John F. Kennedy High School is a public high school located in Glenmont, Maryland, United States. It is part of the Montgomery County Public Schools system.

Kennedy is a member of the Downcounty Consortium along with nearby Montgomery Blair, Wheaton, Albert Einstein, and Northwood High Schools. Kennedy's feeder schools are Argyle Middle School, Eastern Middle School, A. Mario Loiederman Middle School, Newport Mill Middle School, Parkland Middle School, Sligo Middle School, Odessa Shannon Middle School, Silver Spring International Middle School, and Takoma Park Middle School. Students from any of those high schools' base areas can apply to attend Kennedy through a lottery process, after students from Kennedy's own base middle schools—Odessa Shannon and Argyle—are offered spots.

The school mascot is the Cavalier.

==History==
John F. Kennedy High School was founded in 1964 It was originally intended to be called East Wheaton High School, but following the assassination of President John F. Kennedy on November 22, 1963, the school was renamed after him. It initially enrolled students in 7th through 10th grades. But in fall 1966, the school was changed to serve students in 10th through 12th grades. Its first full 12th grade class graduate in 1967.

In 1981, following changes to the Montgomery County Public School's junior high school structure, which changed from 7th to 9th grade to 6th to 8th grades and became a middle school structure, 9th grade students began attending the school. It has since served students in 9th through 12th grades.

Kennedy's early history is that of an experimental, innovative school, with no school bells, broad lesson plans, innovative class subjects, pass-fail grading, an eight-period day with one free period during the day, and optional attendance in some classes. In September 1971, Bruce Sivertsen became the new principal, and Superintendent Homer O. Elseroad instructed Principal Sivertsen to increase structure, end free periods, and mandate the taking of attendance in classes. Two months later, students circulated a petition to allow students to be present in the building when not in class, open unused classrooms for student use, allow student input in the curriculum, biweekly assemblies with the principal to discuss problems, and hiring of teachers by departments. Students said that the principal's changes had changed the nature of the school, from open and friendly to tense. In April 1972, the Montgomery County school board voted to adopt a policy that allows innovative methods and programs only with the support of parents and teachers. The policy did not require a formal survey of parents' and teachers' opinions though.

In 1984, about 100 students and parents met with Principal Robert Hacker to complain about an ongoing pattern of racial discrimination at Kennedy. They said that certain staff members would disproportionately discipline black students compared to white students. They criticized racist caricatures of black individuals printed in the school's newspaper. During a basketball game between Kennedy and Northwood High School, Hecker requested police presence due to rumors of fights. When the police chased students with dogs, threw students against walls, and frisked students, Principal Hacker did not object at the time and said the police department was responsible.

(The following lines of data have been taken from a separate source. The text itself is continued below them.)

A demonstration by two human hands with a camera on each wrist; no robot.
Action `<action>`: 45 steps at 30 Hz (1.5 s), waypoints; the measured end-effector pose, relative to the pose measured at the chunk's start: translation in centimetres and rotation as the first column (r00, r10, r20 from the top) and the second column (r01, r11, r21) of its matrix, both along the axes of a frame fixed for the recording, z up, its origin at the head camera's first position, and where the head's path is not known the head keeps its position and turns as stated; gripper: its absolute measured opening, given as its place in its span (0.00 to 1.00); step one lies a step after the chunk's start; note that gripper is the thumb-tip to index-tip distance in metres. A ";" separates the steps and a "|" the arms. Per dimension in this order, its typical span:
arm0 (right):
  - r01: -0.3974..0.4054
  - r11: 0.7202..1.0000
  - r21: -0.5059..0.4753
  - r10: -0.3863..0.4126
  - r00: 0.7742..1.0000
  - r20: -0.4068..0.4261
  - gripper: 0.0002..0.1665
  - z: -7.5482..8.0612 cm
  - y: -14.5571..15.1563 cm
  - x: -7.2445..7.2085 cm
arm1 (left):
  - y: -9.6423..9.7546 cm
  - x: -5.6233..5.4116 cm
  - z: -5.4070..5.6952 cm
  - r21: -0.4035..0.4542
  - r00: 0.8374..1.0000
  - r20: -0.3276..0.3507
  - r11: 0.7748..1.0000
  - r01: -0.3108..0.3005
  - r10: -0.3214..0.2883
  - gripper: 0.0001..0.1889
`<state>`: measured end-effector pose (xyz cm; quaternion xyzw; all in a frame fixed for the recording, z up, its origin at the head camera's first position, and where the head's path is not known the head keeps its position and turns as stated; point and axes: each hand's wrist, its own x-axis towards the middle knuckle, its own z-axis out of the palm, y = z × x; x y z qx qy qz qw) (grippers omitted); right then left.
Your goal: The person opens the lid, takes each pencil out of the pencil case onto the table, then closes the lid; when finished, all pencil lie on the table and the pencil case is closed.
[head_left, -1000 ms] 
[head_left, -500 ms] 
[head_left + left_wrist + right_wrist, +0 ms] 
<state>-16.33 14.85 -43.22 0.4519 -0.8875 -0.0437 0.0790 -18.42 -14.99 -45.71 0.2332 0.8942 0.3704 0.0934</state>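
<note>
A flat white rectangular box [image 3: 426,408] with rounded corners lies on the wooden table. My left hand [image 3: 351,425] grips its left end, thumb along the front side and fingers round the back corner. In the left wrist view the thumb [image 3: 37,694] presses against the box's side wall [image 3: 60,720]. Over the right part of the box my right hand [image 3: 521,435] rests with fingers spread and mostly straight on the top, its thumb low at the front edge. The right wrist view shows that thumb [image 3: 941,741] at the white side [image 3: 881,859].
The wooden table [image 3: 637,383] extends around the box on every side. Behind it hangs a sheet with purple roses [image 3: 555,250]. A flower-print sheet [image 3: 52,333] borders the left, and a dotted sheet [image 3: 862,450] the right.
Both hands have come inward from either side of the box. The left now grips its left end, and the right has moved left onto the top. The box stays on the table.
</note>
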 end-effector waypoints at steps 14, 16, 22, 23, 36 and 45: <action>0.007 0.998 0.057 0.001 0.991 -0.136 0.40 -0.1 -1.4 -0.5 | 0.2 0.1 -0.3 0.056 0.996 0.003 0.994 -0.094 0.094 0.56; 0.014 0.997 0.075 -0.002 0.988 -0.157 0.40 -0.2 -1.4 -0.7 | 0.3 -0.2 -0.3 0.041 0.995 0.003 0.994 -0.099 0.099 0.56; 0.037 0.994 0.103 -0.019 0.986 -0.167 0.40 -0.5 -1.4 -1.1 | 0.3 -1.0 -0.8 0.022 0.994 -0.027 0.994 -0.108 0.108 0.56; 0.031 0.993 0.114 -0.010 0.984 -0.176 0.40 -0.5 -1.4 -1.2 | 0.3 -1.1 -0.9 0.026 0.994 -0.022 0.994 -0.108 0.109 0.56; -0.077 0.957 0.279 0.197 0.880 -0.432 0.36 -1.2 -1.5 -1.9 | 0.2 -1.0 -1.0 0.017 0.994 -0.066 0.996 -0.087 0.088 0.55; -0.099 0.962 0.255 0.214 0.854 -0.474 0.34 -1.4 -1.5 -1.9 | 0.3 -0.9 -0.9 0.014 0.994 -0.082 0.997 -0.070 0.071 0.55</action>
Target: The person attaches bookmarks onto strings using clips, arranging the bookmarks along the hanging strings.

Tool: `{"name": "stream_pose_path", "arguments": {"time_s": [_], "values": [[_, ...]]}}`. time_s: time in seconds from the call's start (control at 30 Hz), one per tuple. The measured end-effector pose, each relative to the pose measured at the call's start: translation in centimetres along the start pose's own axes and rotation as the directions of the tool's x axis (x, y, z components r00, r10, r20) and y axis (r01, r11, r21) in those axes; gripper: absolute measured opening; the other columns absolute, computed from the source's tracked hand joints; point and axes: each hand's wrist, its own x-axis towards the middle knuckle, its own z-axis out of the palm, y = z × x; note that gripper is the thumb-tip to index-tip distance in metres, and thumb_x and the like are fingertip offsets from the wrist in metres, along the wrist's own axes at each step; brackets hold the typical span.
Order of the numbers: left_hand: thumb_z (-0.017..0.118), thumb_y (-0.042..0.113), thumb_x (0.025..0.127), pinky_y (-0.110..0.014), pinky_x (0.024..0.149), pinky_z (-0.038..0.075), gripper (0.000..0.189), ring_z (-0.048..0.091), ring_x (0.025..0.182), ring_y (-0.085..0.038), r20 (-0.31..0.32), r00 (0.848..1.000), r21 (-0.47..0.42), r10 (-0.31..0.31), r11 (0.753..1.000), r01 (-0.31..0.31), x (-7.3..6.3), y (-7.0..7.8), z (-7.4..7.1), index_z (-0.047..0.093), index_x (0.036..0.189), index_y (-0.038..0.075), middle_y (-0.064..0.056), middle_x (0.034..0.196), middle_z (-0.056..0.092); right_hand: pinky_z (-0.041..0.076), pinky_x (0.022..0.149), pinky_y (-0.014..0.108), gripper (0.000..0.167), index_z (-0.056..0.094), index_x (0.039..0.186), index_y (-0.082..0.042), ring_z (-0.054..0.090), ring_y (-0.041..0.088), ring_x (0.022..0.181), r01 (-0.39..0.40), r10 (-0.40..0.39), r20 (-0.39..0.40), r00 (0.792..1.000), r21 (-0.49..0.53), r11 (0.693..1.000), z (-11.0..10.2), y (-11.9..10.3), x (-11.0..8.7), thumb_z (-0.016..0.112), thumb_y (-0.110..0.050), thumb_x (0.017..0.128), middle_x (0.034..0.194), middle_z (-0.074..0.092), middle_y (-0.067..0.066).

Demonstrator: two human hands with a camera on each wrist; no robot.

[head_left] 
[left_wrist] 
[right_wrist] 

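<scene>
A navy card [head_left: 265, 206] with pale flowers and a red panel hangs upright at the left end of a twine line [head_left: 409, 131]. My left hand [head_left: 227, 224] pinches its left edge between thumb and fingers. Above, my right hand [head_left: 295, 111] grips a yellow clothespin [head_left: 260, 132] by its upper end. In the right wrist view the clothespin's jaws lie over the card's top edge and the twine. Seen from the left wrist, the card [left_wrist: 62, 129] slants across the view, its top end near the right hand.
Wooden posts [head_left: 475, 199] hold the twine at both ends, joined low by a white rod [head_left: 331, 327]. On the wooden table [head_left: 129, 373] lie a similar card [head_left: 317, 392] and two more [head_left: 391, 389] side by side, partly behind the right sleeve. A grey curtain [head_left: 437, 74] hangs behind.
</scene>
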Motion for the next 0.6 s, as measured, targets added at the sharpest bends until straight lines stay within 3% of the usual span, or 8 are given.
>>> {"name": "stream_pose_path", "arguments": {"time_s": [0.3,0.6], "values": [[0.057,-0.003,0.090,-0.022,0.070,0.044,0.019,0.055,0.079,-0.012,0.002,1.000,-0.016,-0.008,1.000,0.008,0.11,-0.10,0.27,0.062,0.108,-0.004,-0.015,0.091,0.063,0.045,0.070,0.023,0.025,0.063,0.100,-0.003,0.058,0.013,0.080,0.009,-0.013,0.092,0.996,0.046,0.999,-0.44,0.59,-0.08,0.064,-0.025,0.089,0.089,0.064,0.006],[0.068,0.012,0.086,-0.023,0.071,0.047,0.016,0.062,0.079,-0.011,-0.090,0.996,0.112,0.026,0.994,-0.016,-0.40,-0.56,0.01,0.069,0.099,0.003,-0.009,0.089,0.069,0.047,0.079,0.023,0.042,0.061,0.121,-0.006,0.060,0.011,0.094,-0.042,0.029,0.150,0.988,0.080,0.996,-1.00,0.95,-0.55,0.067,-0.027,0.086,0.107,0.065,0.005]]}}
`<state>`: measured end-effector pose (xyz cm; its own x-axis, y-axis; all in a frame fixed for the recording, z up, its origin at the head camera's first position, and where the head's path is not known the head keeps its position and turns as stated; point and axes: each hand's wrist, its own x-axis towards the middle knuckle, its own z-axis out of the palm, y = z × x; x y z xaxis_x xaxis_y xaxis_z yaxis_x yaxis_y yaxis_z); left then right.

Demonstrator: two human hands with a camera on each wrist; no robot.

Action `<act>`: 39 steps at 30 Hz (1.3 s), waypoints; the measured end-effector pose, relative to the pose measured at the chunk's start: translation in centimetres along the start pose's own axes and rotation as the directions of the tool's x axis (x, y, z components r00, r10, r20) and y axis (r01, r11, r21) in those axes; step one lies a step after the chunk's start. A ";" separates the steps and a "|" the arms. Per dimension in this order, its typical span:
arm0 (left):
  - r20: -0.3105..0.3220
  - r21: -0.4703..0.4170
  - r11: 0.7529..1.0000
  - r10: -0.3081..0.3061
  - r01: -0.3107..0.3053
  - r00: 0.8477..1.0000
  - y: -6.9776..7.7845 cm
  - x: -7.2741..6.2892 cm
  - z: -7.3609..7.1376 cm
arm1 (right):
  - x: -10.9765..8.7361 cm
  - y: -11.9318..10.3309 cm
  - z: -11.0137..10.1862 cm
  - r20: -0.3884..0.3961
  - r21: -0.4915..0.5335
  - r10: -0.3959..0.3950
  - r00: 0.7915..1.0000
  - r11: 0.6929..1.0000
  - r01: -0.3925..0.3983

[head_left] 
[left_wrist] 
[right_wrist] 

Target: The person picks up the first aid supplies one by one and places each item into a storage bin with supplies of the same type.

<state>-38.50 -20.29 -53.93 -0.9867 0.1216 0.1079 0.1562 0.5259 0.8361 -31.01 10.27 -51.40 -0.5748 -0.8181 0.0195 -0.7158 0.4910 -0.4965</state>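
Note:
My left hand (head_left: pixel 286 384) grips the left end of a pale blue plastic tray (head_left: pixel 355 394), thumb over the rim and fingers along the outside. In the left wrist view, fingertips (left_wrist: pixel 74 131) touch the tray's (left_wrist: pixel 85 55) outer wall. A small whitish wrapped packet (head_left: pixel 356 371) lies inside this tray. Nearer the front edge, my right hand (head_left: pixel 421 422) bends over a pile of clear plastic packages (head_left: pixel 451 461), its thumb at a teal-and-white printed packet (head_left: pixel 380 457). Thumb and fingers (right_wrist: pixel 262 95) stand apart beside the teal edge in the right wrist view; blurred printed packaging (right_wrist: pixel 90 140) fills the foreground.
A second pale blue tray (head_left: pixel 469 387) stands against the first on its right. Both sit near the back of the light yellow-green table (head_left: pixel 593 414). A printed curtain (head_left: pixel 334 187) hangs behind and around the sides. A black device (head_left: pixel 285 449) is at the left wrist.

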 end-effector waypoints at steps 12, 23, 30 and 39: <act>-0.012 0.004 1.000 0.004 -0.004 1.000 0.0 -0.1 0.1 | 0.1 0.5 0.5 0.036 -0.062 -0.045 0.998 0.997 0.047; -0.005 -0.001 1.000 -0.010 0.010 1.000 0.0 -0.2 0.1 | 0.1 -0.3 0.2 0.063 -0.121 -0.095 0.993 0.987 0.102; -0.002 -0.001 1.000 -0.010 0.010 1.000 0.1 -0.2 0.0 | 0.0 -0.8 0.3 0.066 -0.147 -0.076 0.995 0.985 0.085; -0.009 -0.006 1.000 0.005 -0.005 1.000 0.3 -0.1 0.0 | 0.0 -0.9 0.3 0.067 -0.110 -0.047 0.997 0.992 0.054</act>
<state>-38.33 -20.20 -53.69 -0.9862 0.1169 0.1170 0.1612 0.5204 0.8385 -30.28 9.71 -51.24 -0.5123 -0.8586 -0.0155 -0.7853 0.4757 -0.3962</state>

In 1985, Northwood High School in Kemp Mill was closed due to declining enrollment, and its students were transferred to Kennedy. When Kennedy's building was renovated between 1997 and 1999, its students attended classes in Northwood's building during those years. In 2004, Northwood reopened to students after student enrollment increased again.

==Demographics==
Of Kennedy's student body for the 2025–2026 school year, 22% was African American, 5% was Asian American, 67% was Hispanic, 5% was Non-Hispanic White, and 1% was of two or more races.

==Academics==
Kennedy offers the International Baccalaureate diploma, which about 13% of students take. There are also five academy programs designed to attract students from across the Downcounty Consortium: the Leadership Training Institute (LTI), broadcast journalism, business management, health professions, and Navy Junior ROTC. Kennedy additionally offers over 15 Advanced Placement courses for students to earn college credit—ranging from Studio Art to World History -- which 34% of students take. During the 2019–2020 school year, 28% of its graduating class scored a 3 or better on an Advanced Placement test or 4 or better on an Baccalaureate test. On the SAT, the school average was 883 for the 2022–2023 school year. Around 89% of its graduating class enroll in two- and four-year colleges and universities. Like all other Montgomery County high schools, at least 75 hours of community service are required for graduation.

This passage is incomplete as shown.